In 1988 Mr. Goodman joined the Raynes firm. His first assignment was to represent the Philadelphia School District in its asbestos property damage lawsuit against the manufacturers whose products had contaminated Philadelphia’s public schools. As lead counsel, he and his team recovered more than $25 million for the School District and made schools safer for its students. Over the years, he not only continued his representation of racial minorities, women, victims of sexual abuse, disabled employees, older workers and individuals whose rights to FMLA and other employee benefits were unlawfully denied, he also has represented doctors, lawyers, business executives and media professionals whose employment and other civil rights were violated. Among his many successes were: Swierkiewicz v. Sorema, N.A., 534 U.S. 506 (2002), a unanimous decision by the United States Supreme Court that made it easier for civil rights plaintiffs to plead their cases; the Lillie Belle Allen case, brought by the family of a young mother killed by a racist mob in York, Pennsylvania and which resulted in a $2 million payment to her heirs; the payment of $4 million to a surgeon who was terminated from his job; the payment of several million dollars to a female television newscaster whose rights to equal employment opportunity were denied; the recovery of $20 million for one of the worst victims of sexual abuse by Jerry Sandusky; and settlements in state-created danger cases for victims of police misconduct.
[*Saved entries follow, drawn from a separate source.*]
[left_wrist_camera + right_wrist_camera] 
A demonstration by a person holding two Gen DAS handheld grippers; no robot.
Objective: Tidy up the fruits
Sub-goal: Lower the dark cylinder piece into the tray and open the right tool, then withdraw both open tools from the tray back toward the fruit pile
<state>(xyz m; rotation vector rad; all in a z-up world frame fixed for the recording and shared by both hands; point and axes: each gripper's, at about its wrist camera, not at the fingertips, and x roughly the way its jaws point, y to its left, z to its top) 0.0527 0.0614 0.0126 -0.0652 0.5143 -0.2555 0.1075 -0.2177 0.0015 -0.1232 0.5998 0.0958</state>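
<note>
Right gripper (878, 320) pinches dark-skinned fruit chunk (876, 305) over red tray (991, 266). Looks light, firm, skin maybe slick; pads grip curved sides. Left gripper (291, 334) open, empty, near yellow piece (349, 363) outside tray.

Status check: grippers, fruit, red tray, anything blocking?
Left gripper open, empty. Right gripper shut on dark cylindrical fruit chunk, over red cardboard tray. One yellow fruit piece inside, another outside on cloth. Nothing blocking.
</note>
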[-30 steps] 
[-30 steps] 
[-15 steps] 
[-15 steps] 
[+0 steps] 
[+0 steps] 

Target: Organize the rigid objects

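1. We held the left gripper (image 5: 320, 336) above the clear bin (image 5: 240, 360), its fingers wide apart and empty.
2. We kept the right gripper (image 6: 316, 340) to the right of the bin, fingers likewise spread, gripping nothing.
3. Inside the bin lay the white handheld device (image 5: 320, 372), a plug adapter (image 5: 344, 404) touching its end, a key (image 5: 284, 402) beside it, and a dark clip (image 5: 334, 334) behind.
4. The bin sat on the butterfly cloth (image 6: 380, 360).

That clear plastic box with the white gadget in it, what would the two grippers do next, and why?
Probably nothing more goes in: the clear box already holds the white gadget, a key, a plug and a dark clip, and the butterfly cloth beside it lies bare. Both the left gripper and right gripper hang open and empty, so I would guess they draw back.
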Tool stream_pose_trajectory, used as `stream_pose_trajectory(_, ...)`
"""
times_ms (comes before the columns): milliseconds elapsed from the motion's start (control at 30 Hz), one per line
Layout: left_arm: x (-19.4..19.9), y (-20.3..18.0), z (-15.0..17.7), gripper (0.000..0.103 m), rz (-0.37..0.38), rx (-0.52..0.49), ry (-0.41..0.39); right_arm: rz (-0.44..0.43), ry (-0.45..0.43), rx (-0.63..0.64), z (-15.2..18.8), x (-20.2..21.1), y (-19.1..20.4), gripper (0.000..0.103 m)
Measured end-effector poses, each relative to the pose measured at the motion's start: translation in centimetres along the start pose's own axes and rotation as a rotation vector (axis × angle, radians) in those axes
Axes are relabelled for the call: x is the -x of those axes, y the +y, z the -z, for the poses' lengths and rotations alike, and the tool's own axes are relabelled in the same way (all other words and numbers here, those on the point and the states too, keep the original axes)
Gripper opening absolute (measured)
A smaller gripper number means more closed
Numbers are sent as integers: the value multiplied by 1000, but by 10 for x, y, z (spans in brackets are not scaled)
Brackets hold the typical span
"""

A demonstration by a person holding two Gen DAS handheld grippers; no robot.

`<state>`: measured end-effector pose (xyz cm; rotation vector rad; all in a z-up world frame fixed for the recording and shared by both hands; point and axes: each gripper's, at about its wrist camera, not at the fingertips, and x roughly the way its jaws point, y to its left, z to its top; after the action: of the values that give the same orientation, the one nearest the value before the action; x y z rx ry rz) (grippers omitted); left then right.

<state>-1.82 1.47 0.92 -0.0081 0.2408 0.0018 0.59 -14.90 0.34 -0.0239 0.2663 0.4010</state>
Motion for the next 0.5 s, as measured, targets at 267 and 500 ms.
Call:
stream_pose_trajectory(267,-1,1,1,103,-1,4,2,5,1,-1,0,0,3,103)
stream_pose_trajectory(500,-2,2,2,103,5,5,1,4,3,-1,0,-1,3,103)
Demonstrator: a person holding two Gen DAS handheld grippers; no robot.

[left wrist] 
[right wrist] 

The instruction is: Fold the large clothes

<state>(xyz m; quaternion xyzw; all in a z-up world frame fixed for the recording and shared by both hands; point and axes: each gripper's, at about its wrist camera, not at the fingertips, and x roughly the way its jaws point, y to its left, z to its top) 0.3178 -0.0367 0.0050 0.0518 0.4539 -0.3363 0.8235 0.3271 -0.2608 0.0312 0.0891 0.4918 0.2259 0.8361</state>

Throughout his career, Mr. Goodman has been a formidable advocate in both the trial and appellate courts. On four occasions, he has briefed and/or argued cases before the United States Supreme Court. In addition, he has argued and won more than ten cases in the Pennsylvania Supreme Court and more than thirty cases in the United States Court of Appeals for the Third Circuit. He is listed in The Best Lawyers in America© and has been selected by his peers as a Pennsylvania Super Lawyer.
In his spare time, Mr. Goodman is an active member in his Center City community where he works with local non-profits and has coached youth sports for nearly three-decades. Hailing from Massachusetts, Mr. Goodman continues rooting for Boston sports teams, spending time with his children, cooking, gardening, listening to music and exercising along the Schuylkill River Trail.